Donc, Keaton est passé au long métrage avec cet étrange film, toujours drôle, mais dont il faut bien dire qu'il est une parodie d'Intolerance: un rappel de l'influence de Griffith sur Keaton, qui s'en souviendra de nouveau avec son film suivant. en attendant, il réalise avec ce film une passerelle adéquate entre ses années de formation, marquées par ses 19 courts métrages, et ses années classiques, qui comptabiliseront 12 longs métrages jusqu'à la victoire finale du parlant.
Three ages a la réputation fausse d'avoir été décidé comme un film à sketches afin de permettre le découpage en 3 courts métrages en cas de flop, ce qui ne tient pas une seconde... Si il présente en effet trois fois vingt minutes de trois histoires différentes, elles ne se départagent que par les données temporelles, sinon, ce sont les mêmes acteurs (Keaton, Margaret Leahy, Wallace Beery et Joe Roberts), et la même histoire à chaque fois: Beery et Keaton convoitent tous les deux Leahy, qui en pince pour Buster, mais les parents de cette dernière (Dont Joe Roberts) préfèrent l'autre. Ils tentent de se départager par divers moyens, sous forme d'affrontement, sportif ou autre, et bien sur Beery triche, et bien sur Buster gagne. La première histoire est située dans une préhistoire idiote, avec dinosaures et peaux de bêtes, la deuxième dans une Rome luxueuse, et la troisième en 1923. Enfin, comme dans Intolerance, Keaton mélange tout et lie avec des intertitres. il se paie même le luxe d'introduire en faisant une déclaration d'intention assez ronflante ("Voyons comment l'amour a progressé à travers les ages"), et utilise une figure symbolique qui lit un livre pour lancer le sujet. Mais ce n'est pas Lillian Gish, juste un vieillard anonyme avec une faux. Bref, on ne voit pas tellement comment il aurait pu être question de sortir ces trois histoires indépendamment les unes des autres, et comment imaginer que le public ne puisse pas s'apercevoir de leur similarité...

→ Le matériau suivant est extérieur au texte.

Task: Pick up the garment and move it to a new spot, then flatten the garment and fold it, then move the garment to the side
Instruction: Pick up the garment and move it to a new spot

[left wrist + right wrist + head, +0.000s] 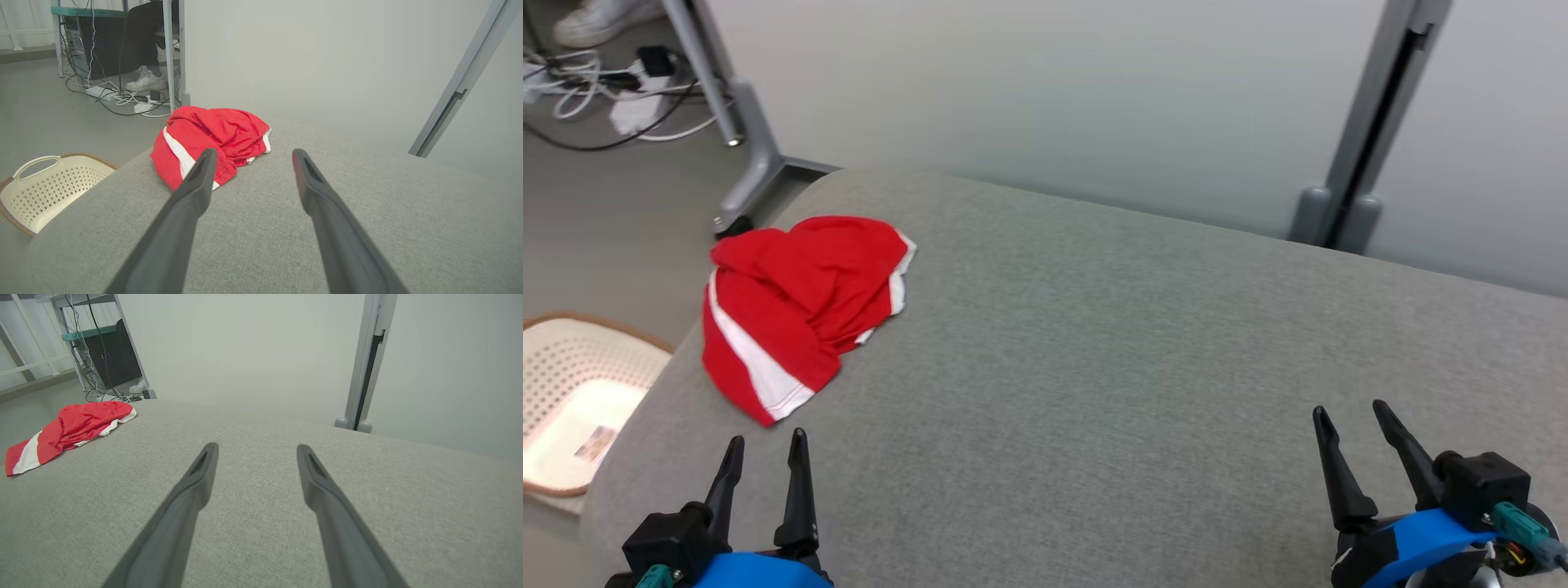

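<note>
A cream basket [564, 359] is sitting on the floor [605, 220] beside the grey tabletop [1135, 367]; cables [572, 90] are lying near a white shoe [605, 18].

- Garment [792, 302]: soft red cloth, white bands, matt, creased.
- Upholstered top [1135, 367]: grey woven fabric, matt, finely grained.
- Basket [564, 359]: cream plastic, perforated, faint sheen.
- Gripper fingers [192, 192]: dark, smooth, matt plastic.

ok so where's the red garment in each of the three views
head view: red garment left of middle, crumpled by the grey cushion's left edge, ahead of the left hand.
left wrist view: red garment just left of centre, beyond the fingers.
right wrist view: red garment at the far left edge.
shared landmark: grey upright post, at right in the head and left wrist views, right of centre in the right wrist view.
</note>
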Controlling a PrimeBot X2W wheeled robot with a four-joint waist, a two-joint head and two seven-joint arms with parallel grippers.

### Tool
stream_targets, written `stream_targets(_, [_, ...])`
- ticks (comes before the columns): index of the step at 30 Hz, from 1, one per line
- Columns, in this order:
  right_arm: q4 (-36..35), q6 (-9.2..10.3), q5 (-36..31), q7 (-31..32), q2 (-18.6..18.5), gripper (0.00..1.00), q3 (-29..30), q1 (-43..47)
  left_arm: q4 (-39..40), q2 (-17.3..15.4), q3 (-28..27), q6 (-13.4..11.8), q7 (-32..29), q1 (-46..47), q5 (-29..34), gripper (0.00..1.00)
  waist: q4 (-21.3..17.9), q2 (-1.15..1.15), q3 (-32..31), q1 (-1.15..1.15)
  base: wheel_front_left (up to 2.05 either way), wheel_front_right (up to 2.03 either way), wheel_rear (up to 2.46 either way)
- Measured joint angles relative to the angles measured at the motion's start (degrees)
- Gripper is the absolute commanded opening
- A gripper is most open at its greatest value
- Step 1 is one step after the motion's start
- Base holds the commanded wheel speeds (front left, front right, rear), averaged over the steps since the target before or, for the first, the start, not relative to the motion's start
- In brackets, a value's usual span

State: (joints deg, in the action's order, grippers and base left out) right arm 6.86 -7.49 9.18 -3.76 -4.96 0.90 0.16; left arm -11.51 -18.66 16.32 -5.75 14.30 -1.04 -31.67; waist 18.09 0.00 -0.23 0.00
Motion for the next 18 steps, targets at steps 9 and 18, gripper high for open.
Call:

Bien sur, le décalque d'Intolerance n'est pas à prendre au sérieux, mais d'une part il empêche paradoxalement la redondance, permettant même la comparaison entre les différentes histoires, et la juxtaposition sert vraiment le film, qui est de fait plus intéressant que la somme de ses parties. Mais de la façon dont Keaton conclut sur la partie moderne, on devine aisément qu'il en a fait son histoire centrale, et de fait c'est la plus soignée, avec à la fin es cascades spectaculaires. De fait, si on se concentre sur cette partie du film, on constate qu'il semble s'éloigner du coté cartoon de ses courts, et qu'à part les digressions temporelles inhérentes au projet, et qui sont annoncées sans surprise au début, le film est privé de ces ruptures étonnantes, de ces trompe-l'oeil et de ces changements brutaux de ton qui ont fait le style de Keaton jusqu'à présent. Les autres longs métrages confirmeront cette impression.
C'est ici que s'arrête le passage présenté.